▸ Exercise objective
Write out all of the data again, precisely as it appears.

▸ Data provided
━━━━━━━━━━━━━━━━━━━━

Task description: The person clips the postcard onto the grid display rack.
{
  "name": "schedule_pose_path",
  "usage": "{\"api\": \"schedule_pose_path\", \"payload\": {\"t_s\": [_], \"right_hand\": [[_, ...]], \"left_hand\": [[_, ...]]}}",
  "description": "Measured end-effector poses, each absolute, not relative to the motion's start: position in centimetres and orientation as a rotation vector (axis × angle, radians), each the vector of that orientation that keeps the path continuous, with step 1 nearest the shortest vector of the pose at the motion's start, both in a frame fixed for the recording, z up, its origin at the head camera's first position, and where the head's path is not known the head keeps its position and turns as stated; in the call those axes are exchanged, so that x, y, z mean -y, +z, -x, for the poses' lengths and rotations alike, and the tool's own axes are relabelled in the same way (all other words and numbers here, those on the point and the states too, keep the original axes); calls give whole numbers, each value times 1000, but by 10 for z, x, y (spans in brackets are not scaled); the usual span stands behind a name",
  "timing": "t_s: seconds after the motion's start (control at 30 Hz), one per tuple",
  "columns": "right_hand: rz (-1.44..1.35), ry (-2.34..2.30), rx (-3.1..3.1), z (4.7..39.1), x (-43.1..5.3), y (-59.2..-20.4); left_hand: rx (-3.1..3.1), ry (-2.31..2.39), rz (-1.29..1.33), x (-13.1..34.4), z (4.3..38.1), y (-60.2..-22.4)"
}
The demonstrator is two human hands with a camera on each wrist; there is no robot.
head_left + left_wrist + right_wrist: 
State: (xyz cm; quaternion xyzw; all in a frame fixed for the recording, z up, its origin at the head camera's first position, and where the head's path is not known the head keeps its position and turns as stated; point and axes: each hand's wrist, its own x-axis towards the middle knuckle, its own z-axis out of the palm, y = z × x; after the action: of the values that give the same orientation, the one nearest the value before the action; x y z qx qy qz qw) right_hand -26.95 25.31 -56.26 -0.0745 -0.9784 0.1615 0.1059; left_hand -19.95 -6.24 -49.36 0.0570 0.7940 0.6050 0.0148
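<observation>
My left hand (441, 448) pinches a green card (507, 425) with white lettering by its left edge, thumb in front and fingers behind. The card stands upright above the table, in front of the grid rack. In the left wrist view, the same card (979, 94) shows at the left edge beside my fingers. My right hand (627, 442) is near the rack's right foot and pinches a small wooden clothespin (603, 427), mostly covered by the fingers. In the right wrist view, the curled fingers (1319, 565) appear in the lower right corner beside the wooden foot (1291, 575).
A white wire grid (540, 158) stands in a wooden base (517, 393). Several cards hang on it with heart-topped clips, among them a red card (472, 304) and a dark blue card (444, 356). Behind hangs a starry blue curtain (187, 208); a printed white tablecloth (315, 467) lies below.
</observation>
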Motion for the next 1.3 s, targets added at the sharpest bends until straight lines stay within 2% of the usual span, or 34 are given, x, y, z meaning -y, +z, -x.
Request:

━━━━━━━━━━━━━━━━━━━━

▸ Written reply
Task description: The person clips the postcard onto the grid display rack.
{
  "name": "schedule_pose_path",
  "usage": "{\"api\": \"schedule_pose_path\", \"payload\": {\"t_s\": [_], \"right_hand\": [[_, ...]], \"left_hand\": [[_, ...]]}}",
  "description": "Measured end-effector poses, each absolute, not relative to the motion's start: position in centimetres and orientation as a rotation vector (axis × angle, radians), each the vector of that orientation that keeps the path continuous, with step 1 nearest the shortest vector of the pose at the motion's start, both in a frame fixed for the recording, z up, its origin at the head camera's first position, and where the head's path is not known the head keeps its position and turns as stated; in the call those axes are exchanged, so that x, y, z mean -y, +z, -x, for the poses' lengths and rotations alike, and the tool's own axes are relabelled in the same way (all other words and numbers here, those on the point and the states too, keep the original axes); calls give whole numbers, each value times 1000, but by 10 for z, x, y (spans in brackets are not scaled); the usual span stands behind a name",
  "timing": "t_s: seconds after the motion's start (control at 30 Hz), one per tuple",
  "columns": "right_hand: rz (-1.44..1.35), ry (-2.34..2.30), rx (-3.1..3.1), z (4.7..39.1), x (-43.1..5.3), y (-59.2..-20.4); left_hand: rx (-3.1..3.1), ry (-2.31..2.39), rz (-1.29..1.33), x (-13.1..34.4), z (4.3..38.1), y (-60.2..-22.4)"
}
The demonstrator is two human hands with a camera on each wrist; there is no robot.
head_left + left_wrist + right_wrist: 
State: (xyz cm; quaternion xyzw; all in a frame fixed for the recording, z up, its origin at the head camera's first position, and where the head's path is not known the head keeps its position and turns as stated; point and axes: each hand's wrist, its own x-axis towards the middle knuckle, its own z-axis out of the palm, y = z × x; after the action: of the values that give the same orientation, the one nearest the value before the action; x y z qx qy qz qw) right_hand -26.95 25.31 -56.26 -0.0745 -0.9784 0.1615 0.1059; left_hand -19.95 -6.24 -49.36 0.0570 0.7940 0.6050 0.0148
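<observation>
My left hand (441, 448) pinches a green card (507, 425) with white lettering by its left edge, thumb in front and fingers behind. The card stands upright above the table, in front of the grid rack. In the left wrist view, the same card (979, 94) shows at the left edge beside my fingers. My right hand (627, 442) is near the rack's right foot and pinches a small wooden clothespin (603, 427), mostly covered by the fingers. In the right wrist view, the curled fingers (1319, 565) appear in the lower right corner beside the wooden foot (1291, 575).
A white wire grid (540, 158) stands in a wooden base (517, 393). Several cards hang on it with heart-topped clips, among them a red card (472, 304) and a dark blue card (444, 356). Behind hangs a starry blue curtain (187, 208); a printed white tablecloth (315, 467) lies below.
</observation>
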Motion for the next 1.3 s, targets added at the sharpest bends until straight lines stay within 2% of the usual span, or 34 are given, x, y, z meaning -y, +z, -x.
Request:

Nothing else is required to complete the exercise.